YOUR INSTRUCTIONS ::
Exactly as written, print the lines from the top of the listing through the line containing "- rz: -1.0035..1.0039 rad"; include no pictures.

DATA EXCERPT ::
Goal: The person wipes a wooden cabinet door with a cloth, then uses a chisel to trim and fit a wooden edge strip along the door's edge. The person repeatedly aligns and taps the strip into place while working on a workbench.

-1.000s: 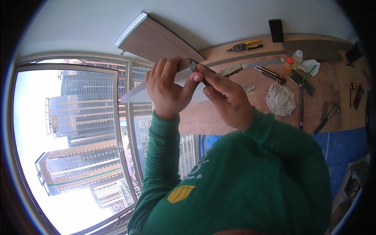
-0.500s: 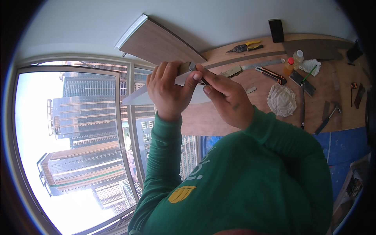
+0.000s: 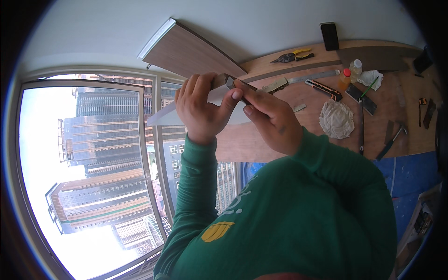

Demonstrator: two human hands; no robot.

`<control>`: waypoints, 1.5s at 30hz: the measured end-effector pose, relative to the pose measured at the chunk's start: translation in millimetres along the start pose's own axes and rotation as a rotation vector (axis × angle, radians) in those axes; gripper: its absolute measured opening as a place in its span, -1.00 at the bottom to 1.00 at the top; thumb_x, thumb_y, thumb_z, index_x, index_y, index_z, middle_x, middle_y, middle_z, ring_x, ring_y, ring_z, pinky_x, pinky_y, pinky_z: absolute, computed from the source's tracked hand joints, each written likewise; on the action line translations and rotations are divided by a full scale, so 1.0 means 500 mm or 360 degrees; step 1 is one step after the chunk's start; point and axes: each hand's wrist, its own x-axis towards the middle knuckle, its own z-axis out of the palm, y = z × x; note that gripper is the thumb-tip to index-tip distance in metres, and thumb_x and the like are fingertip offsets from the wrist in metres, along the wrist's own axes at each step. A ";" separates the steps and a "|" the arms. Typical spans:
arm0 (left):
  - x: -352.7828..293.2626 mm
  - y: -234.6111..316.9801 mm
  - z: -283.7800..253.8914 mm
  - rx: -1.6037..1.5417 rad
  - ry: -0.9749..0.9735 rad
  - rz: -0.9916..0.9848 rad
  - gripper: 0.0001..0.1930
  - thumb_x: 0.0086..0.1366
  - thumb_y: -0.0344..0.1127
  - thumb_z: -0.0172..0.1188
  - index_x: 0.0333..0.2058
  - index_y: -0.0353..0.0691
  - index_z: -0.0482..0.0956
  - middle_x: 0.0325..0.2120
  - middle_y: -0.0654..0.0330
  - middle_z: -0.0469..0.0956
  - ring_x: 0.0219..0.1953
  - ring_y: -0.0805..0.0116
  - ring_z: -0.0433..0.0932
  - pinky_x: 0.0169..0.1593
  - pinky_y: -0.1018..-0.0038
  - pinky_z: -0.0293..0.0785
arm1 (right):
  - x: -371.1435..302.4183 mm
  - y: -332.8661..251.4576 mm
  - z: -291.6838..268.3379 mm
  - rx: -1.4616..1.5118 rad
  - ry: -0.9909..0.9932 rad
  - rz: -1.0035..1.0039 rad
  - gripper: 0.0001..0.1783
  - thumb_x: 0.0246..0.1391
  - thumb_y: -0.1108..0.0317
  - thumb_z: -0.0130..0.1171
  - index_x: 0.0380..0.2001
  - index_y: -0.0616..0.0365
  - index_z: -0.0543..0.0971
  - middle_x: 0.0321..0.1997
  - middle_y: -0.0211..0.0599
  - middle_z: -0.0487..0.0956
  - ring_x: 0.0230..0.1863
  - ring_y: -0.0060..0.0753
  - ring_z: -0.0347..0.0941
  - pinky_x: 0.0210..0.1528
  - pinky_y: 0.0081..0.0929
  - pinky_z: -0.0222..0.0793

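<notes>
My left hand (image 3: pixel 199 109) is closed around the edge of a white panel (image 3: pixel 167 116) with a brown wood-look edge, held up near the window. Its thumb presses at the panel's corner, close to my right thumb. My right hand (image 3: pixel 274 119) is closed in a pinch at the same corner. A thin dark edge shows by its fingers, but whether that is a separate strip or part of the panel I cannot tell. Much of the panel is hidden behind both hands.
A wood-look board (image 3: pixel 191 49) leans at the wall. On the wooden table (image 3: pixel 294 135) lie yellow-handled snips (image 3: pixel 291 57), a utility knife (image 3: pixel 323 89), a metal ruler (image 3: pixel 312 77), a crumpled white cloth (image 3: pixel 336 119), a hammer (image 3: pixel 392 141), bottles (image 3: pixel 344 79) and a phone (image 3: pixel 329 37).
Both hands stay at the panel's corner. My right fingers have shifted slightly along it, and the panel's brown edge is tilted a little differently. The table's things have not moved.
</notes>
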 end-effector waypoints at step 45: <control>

TASK RESULT ::
Goal: The person wipes a wooden cabinet door with a cloth, then uses a chisel to trim and fit a wooden edge strip along the door's edge. The person repeatedly aligns and taps the strip into place while working on a workbench.

-1.000s: 
-0.500s: 
+0.000s: 

Demonstrator: two human hands; no robot.

`<control>`: waypoints, 1.5s at 30hz: the measured end-effector pose, relative to the pose measured at the chunk's start: translation in millimetres along the start pose's own axes and rotation as a rotation vector (axis × angle, radians) in those axes; gripper: its absolute measured opening as a place in its span, -1.00 at the bottom to 1.00 at the top; thumb_x, thumb_y, thumb_z, index_x, index_y, index_z, middle_x, middle_y, middle_z, ring_x, ring_y, ring_z, pinky_x, pinky_y, pinky_z: absolute, computed from the source's tracked hand joints, each written likewise; on the action line translations and rotations are divided by a full scale, so 1.0 means 500 mm or 360 degrees; step 1 is one step after the chunk's start; point and axes: each hand's wrist, its own x-axis towards the middle knuckle, its own z-axis out of the palm, y = z × x; note that gripper is the thumb-tip to index-tip distance in metres, and thumb_x and the like are fingertip offsets from the wrist in metres, along the wrist's own axes at each step. A ";" separates the steps and a "|" the arms. Typical spans:
arm0 (left):
  - x: -352.7828..293.2626 mm
  - y: -234.6111..316.9801 mm
  - z: -283.7800..253.8914 mm
  - rx: -1.6037..1.5417 rad
  - ry: -0.9749..0.9735 rad
  - rz: -0.9916..0.9848 rad
  - gripper: 0.0001..0.1930
  - thumb_x: 0.0086..0.1366
  - thumb_y: -0.0344..0.1127
  - thumb_z: -0.0172..0.1188
  - index_x: 0.0333..0.2058
  - index_y: -0.0353..0.0691
  - index_z: -0.0482..0.0956
  - middle_x: 0.0325..0.2120
  - middle_y: -0.0654..0.0330
  - middle_z: -0.0469..0.0956
  - ring_x: 0.0219..0.1953
  - ring_y: -0.0805..0.0116
  - ring_z: -0.0433..0.0932
  - pinky_x: 0.0169..0.1593
  - pinky_y: -0.1018..-0.0038
  - pinky_z: -0.0293..0.0785
arm1 (right):
  - x: -371.1435..302.4183 mm
  - y: -332.8661..251.4576 mm
  - z: -291.6838..268.3379 mm
  - rx: -1.4616..1.5118 rad
  - ry: -0.9909..0.9932 rad
  - rz: -1.0035..1.0039 rad

Nothing further is needed to complete the exercise.